5. Juni 2009
Raucher unterliegen bei dem Auftreten zahlreicher Erkrankungen einem deutlich erhöhten Risiko. Hierzu zählt auch der Blasenkrebs, der sehr oft bei Männern ab etwa 60 Jahren diagnostiziert wird, wobei allerdings auch Frauen von diesem Tumor betroffen sein können. Ein erster Hinweis kann hier ein durch Blut gefärbter Urin sein. Vielfach hat ein Betroffener in diesem Stadium noch keine Schmerzen, sollte allerdings umgehend einen Arzt aufsuchen, wenn sich Blut im Urin zeigt.

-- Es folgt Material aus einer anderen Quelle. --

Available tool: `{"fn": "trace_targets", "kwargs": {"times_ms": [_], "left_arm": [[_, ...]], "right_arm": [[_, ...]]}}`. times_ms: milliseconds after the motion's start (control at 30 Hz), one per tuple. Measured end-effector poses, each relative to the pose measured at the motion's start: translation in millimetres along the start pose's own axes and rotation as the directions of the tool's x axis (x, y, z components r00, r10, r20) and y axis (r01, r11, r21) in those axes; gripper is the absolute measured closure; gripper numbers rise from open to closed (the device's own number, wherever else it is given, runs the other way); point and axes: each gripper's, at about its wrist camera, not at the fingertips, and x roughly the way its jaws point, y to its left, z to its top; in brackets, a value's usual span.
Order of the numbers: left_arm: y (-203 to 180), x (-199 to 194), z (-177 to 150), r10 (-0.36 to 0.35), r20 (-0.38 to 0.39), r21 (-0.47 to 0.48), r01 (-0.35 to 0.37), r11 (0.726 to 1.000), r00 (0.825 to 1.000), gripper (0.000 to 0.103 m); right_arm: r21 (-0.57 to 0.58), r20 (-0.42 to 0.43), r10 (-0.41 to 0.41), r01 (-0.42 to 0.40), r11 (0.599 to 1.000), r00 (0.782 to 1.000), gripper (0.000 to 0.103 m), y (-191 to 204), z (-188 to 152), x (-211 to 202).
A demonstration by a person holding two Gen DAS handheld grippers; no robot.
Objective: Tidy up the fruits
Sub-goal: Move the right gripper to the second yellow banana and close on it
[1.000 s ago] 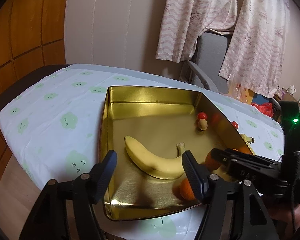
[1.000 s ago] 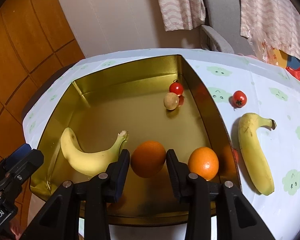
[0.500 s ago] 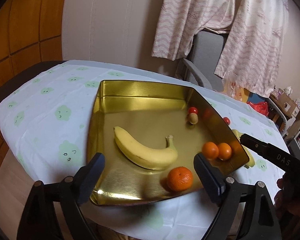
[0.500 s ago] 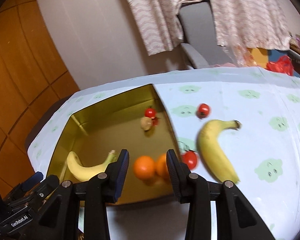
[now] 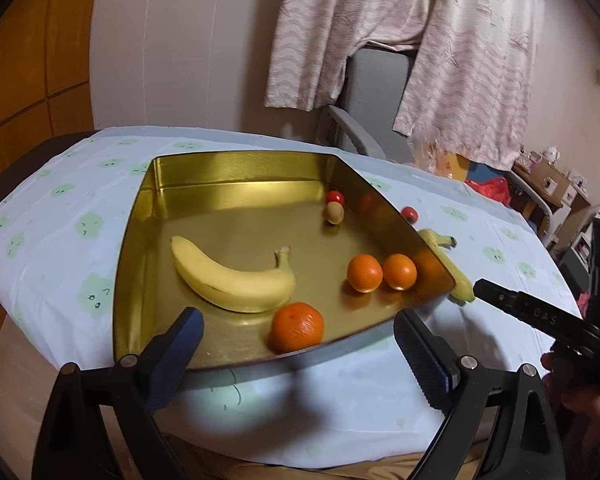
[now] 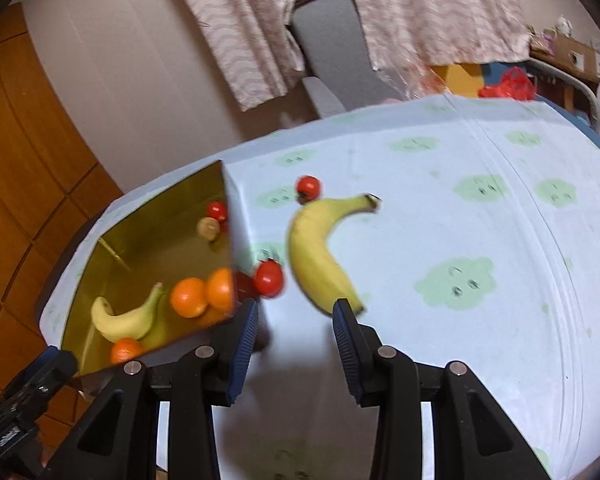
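Observation:
A gold tray (image 5: 236, 168) holds a banana (image 5: 232, 276), three oranges (image 5: 297, 326), a kiwi (image 5: 335, 213) and a cherry tomato (image 5: 335, 197). My left gripper (image 5: 296, 346) hovers at the tray's near rim, its jaws opening wide with nothing gripped. The nearest orange lies loose just beyond them. My right gripper (image 6: 296, 308) is open by a narrow gap and empty, over the cloth right of the tray (image 6: 226, 216). Ahead of it lie a second banana (image 6: 320, 248) and two loose tomatoes (image 6: 269, 278), one beside the tray corner.
The table wears a pale cloth with green cloud prints (image 6: 456, 280). A grey chair (image 5: 380, 92) with hanging clothes (image 5: 460, 60) stands behind it. A wooden wall (image 6: 24, 152) is on the left, clutter (image 5: 552, 176) at the far right. A hand (image 5: 576, 392) holds the right gripper.
My left jaws have spread much wider and backed off from the tray, leaving the orange inside. The right gripper has swung from above the tray's oranges to the cloth by the second banana.

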Motion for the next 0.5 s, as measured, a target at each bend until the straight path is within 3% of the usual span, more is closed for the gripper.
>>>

Der Berufsverband der Deutschen Urologen sieht überwiegend im Rauchen die Ursache, doch auch in Regionen mit viel chemischer Industrie konnte eine Zunahme der Blasentumore beobachtet werden. Bei den ersten Verdachtsmomenten werden die Blase und die Harnwege mit relativ einfachen Methoden untersucht. Eine Blasenspiegelung gibt ebenso Aufschluss über den Krankheitszustand als auch ein Frühtest namens "NMP22-Test", mit dessen Hilfe der Urin gezielt auf ein Eiweiß-Molekül untersucht werden kann. Ebenfalls sehr gut bei der Diagnosestellung ist ein Blasenkrebs-Screening, dass allerdings von dem Patienten selbst bezahlt werden muss (rund 30 €).